Task details: Stopping at the line that holds "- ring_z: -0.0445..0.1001", repeat the lines below exactly, starting from the very first and including that final line.

Dataset content:
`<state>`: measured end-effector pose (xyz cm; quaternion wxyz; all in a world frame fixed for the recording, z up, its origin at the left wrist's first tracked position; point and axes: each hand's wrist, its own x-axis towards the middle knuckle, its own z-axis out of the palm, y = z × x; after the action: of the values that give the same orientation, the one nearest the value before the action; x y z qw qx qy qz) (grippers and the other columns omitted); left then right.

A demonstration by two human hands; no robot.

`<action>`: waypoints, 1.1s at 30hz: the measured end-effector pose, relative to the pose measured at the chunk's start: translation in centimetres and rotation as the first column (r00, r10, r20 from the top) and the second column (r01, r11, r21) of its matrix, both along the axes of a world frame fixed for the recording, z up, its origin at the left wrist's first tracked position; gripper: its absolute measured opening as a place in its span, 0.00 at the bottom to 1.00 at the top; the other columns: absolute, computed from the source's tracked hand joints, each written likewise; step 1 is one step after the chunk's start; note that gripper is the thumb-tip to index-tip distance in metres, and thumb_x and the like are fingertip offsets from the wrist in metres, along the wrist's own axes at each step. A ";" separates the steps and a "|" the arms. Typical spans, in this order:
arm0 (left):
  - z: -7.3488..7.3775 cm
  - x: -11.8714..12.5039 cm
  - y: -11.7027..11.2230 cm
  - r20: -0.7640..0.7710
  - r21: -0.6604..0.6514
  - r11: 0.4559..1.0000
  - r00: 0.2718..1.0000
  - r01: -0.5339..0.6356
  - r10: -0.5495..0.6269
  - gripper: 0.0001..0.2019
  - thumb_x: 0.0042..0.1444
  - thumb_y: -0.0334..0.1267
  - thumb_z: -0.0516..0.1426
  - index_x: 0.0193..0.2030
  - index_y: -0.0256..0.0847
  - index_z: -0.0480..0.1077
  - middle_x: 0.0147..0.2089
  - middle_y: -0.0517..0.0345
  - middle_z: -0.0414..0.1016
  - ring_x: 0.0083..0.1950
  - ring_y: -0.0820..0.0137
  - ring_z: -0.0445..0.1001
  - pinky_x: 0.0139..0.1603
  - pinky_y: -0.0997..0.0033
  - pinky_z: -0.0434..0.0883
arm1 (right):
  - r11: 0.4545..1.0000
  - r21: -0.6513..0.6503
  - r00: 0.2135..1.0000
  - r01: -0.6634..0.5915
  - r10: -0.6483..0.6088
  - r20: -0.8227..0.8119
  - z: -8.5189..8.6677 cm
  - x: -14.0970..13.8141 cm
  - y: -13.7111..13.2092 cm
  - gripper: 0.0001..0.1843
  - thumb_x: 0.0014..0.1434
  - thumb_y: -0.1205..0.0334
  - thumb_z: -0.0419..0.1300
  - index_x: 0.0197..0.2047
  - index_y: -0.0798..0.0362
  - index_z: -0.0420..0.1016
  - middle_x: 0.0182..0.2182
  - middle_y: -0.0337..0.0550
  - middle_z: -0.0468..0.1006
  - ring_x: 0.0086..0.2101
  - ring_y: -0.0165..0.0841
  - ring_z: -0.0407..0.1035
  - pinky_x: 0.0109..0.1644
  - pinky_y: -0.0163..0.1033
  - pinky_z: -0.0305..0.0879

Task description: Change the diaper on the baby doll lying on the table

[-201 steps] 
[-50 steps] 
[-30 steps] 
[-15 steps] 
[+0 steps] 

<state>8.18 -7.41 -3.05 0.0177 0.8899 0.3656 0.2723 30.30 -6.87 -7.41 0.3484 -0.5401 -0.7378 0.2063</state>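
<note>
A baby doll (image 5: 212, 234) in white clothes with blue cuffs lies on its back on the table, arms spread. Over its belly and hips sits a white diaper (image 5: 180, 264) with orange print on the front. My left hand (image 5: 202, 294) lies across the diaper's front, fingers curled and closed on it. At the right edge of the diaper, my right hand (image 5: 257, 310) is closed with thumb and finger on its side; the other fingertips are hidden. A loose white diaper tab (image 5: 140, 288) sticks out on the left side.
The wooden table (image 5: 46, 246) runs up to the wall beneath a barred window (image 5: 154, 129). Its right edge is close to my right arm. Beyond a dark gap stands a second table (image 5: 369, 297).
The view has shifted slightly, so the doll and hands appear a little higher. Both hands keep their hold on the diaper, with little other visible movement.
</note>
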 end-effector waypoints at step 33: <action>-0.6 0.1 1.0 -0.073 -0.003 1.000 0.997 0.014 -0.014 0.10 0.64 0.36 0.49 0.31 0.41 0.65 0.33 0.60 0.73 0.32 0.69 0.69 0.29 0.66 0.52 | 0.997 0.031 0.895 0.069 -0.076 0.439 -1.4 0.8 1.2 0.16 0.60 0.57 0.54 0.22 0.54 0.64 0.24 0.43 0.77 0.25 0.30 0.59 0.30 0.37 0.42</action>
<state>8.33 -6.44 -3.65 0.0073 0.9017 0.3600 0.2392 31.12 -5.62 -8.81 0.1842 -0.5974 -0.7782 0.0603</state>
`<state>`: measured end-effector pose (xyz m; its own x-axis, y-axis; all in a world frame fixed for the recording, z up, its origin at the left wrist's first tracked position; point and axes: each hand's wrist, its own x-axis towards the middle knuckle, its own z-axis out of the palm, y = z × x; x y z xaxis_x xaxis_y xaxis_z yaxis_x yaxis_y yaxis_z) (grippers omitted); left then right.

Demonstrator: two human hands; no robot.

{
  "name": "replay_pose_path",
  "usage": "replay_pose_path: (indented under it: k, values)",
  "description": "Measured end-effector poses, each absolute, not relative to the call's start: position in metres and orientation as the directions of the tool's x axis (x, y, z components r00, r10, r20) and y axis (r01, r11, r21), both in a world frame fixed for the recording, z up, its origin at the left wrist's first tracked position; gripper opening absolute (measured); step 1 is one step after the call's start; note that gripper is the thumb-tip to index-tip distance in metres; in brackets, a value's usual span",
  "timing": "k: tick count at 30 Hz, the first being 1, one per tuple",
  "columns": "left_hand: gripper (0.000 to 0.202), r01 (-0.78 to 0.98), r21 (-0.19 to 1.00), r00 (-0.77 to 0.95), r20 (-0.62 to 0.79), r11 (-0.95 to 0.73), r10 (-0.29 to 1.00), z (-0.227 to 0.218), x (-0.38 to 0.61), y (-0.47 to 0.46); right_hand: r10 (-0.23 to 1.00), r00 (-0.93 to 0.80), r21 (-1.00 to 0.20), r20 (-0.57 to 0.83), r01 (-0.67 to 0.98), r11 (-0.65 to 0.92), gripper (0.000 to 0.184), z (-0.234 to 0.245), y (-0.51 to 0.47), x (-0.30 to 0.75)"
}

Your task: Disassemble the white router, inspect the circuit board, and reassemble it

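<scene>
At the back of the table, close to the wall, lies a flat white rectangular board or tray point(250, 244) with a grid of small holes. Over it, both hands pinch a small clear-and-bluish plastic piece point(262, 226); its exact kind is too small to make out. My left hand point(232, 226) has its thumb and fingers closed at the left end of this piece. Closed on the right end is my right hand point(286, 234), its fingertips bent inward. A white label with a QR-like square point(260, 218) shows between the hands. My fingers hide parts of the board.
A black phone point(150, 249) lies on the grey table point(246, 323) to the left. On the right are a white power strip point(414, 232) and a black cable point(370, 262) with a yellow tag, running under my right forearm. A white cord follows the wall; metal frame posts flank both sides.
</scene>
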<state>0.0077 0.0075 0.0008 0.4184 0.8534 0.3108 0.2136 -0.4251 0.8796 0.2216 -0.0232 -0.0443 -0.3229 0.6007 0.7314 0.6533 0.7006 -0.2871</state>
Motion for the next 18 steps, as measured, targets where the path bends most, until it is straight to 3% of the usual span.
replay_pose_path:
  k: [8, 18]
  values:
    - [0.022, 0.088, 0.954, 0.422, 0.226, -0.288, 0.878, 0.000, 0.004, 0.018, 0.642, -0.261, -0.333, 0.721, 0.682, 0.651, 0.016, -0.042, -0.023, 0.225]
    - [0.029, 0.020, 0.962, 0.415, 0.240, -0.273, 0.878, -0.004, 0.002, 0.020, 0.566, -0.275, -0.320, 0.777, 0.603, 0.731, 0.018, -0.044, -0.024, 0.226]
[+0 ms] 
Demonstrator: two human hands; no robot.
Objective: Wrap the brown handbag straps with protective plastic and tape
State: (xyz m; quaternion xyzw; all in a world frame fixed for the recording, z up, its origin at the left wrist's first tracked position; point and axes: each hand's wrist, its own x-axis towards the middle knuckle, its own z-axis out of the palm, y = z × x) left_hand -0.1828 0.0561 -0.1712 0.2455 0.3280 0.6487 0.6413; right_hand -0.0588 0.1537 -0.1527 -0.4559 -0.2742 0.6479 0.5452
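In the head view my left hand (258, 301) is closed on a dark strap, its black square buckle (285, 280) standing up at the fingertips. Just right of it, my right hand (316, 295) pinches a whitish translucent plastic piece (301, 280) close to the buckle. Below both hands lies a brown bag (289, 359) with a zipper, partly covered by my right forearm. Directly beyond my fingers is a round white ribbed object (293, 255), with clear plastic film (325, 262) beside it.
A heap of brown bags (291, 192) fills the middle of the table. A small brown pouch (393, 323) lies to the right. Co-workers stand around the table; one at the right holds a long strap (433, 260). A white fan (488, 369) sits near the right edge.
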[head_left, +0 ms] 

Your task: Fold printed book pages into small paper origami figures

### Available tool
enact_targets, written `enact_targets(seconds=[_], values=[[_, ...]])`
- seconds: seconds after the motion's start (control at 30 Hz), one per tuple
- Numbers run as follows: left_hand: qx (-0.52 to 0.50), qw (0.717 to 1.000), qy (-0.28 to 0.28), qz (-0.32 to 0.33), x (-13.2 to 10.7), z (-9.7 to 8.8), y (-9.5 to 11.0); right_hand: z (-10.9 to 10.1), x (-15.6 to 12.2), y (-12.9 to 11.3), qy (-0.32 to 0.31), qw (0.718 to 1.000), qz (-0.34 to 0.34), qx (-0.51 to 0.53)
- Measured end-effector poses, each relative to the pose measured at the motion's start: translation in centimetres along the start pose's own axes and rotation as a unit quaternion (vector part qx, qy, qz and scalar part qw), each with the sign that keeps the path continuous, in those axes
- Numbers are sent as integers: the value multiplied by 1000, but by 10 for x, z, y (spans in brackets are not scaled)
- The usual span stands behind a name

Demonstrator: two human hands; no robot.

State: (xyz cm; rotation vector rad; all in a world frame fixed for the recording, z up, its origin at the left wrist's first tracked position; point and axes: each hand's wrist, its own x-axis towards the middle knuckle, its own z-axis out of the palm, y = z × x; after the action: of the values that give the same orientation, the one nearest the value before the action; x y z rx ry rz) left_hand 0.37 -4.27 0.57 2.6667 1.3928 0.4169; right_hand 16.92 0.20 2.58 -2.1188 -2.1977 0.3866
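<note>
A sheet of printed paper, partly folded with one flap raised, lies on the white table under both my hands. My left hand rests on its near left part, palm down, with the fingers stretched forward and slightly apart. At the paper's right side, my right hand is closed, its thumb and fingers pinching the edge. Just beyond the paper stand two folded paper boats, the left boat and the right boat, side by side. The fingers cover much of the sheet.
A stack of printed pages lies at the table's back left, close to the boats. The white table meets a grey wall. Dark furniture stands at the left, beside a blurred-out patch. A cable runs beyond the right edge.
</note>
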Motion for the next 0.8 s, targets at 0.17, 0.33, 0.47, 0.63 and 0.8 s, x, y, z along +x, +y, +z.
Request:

Response to this task:
`<state>`: measured end-effector pose (xyz cm; quaternion wxyz; all in a world frame fixed for the recording, z up, its origin at the left wrist's first tracked position; point and axes: each hand's wrist, its own x-axis towards the middle knuckle, its own z-axis out of the palm, y = z × x; after the action: of the values that give the same orientation, the one nearest the value before the action; x y z qw qx qy qz) (grippers and the other columns omitted); left then right.

A demonstration by two human hands; no robot.

`<action>`: waypoints, 1.1s at 30hz: the measured end-effector pose, relative to the pose measured at the chunk's start: translation in centimetres and rotation as the first column (r00, r10, r20 from the top) and the second column (r01, r11, r21) of its matrix, both along the axes of a world frame fixed for the recording, z up, its origin at the left wrist's first tracked position; gripper: its absolute measured opening as a place in its span, 0.00 at the bottom to 1.00 at the top; the other columns: absolute, computed from the source's tracked hand joints, each written likewise; step 1 is one step after the chunk's start; note that gripper is the thumb-tip to index-tip distance in metres, and thumb_x and the like are fingertip offsets from the wrist in metres, along the wrist's own axes at each step. A ";" separates the steps and a "|" the arms. Typical spans, in this order:
arm0 (left):
  - z: -7.3488..7.3775 cm
  - x: -11.8714..12.5039 cm
  - y: -11.7027..11.2230 cm
  - r20: -0.7640..0.7710
  - r21: -0.6604..0.6514
  - r11: 0.4559..1.0000
  - r00: 0.2718..1.0000
  - r01: -0.5339..0.6356
  - r10: -0.5495..0.6269
  - gripper: 0.0001..0.2019
  - thumb_x: 0.0042..0.1444
  - thumb_y: -0.0334..0.1267
  - thumb_z: -0.0516..0.1426
  - index_x: 0.0193..0.2030
  - index_y: -0.0256..0.0847
  - index_z: -0.0480..0.1077
  - middle_x: 0.0147..0.2089
  - middle_y: -0.0517..0.0345
  - middle_z: -0.0414..0.1016
  - ring_x: 0.0083..0.1950
  - ring_y: -0.0820..0.0137
  - ring_z: -0.0445..0.1001

This answer is complete.